С ахалтекинцами то же самое. Это еще кто такие? Арабские лошади, те испокон века приняты за эталон благородства. Правнучка Байрона, Леди Вентворт в своей книге рассуждала совершенно в том же, достойном королевы, духе: арабы и все тут. Больше ничего слышать не хочу! Толстенная, богато иллюстрированная, ее книга есть символ веры, которая никакими доказательствами поколеблена быть не может. Легенду о Годольфин-Арабиане, самом известном жеребце-прародителе, правнучка Байрона развеяла, пусть с тех же высокомерных, аристократических позиций (как это праотец чистокровных мог воду возить?), но – развеяла. Однако едва дошло до другого прародителя, Дарлея Арабиана, так – стоп, хотя достаточно взглянуть на помещенной в ее же собственной книге его портрет, и станет ясно, что перед нами такой же «арабиан», как любой из нас – Александр Македонский или Гэри Купер. Уже многие знатоки на ту же картину смотрели, и брало их сомнение: «Какой же это араб?» Но англичане – стеной. Это именно вопрос веры – инерции мышления, между тем идея, которую, говоря с Форбсом, имел в виду директор ипподрома Калантар (и развивал в своих трудах профессор Витт), это все растущая сумма фактов, идею подтверждающих. Инбридинг на ахалтекинцев, скрешивание породных линий, идущих от дальних родственников, мог бы дать удивительный всплеск резвости среди и без того резвых английских скакунов.

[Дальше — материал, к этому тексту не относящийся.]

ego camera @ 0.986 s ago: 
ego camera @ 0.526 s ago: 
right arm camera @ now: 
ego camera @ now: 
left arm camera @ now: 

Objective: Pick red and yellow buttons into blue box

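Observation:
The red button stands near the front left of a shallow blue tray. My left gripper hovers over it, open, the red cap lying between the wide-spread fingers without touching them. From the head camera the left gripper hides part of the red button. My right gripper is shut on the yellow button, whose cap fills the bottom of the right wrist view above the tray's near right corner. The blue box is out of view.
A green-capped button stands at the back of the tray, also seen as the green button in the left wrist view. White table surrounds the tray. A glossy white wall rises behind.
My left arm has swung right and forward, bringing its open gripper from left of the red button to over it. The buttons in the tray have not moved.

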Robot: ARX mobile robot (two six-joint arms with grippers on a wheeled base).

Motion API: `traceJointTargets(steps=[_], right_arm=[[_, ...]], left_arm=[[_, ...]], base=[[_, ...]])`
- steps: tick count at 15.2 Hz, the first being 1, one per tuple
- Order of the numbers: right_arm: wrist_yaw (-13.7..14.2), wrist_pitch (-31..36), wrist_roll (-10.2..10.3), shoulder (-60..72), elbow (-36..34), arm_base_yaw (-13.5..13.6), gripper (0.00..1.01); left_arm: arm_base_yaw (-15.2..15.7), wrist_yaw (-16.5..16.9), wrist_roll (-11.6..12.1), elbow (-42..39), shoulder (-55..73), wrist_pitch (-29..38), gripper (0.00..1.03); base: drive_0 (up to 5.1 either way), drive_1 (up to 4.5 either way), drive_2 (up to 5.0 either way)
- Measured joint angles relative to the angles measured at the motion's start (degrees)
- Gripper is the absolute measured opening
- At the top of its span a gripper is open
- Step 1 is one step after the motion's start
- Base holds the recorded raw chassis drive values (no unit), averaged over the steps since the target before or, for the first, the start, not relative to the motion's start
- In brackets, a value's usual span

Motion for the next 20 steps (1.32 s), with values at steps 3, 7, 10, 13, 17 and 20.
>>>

Немало денег Кейсы потратили на приобретение и содержание ахалтекинских лошадей, они же субсидировали издание двух книг об этой породе. Одну написал обладавший богатым опытом верховой езды индус, другую высокоавторитетный ипполог-американец. Одна из этих книг говорит о том, что дорога на Ньюмаркетскую пустошь, колыбель современных верховых испытаний, была проложена из Ферганы, а в другой доказывается, что важнейшее достоинство английских скакунов – резвость, идет не с Аравийского полуострова, не из Малой Азии, а из Средней, из Туркменских степей. Однако даже те англичане, которые с фактами спорить не собираются, спорить не спорят, а говорят: «Допустим, так оно и есть, ну, и что из этого?». Из этого следует, по меньшей мере, необходимость переписать историю чистокровных. Попробуй перепиши! Только начни, тут же подхватят и начнут говорить, что не только Дарлей, но и Годольфин не Арабиан, а Барб, или берб, то есть бербер, из Северной Африки. (В самом деле, если вдуматься, то, по людским меркам, это все равно, что забыть смысл прозвища «Эль Греко», напоминающего, что великий испанский художник был греком.) В американской книге высказывается предположение, что Арабианом Годольфинов производитель назван был из соображений коммерческих: за случку с арабским жеребцом брали дороже! А на самом деле чудесный Годольфин Арабиан был по меньшей мере наполовину туркоманом – праотцем наших ахалтекинцев. А если и третий родоначальник чистокровных Баэрли-Турк лошадь тоже среднеазиатская, то чте же выхдит? Арабов как таковых в роду у английских скакунов, быть может, и вовсе не было. А многовековая традиция? На чем держаться? Пусть это предрассудки, но, как писал Эдмунд Берк, осуждая Французскую революцию, без предрассудков никак нельзя – на предрассудках, то есть заблуждениях, мир стоял и стоять будет, если вы хотите, чтобы мир стоял и хотя бы кое-как держался, а не рушился (такова была логика английского политического философа, которому за развитие такой мысли было уплачено из правительственного кармана).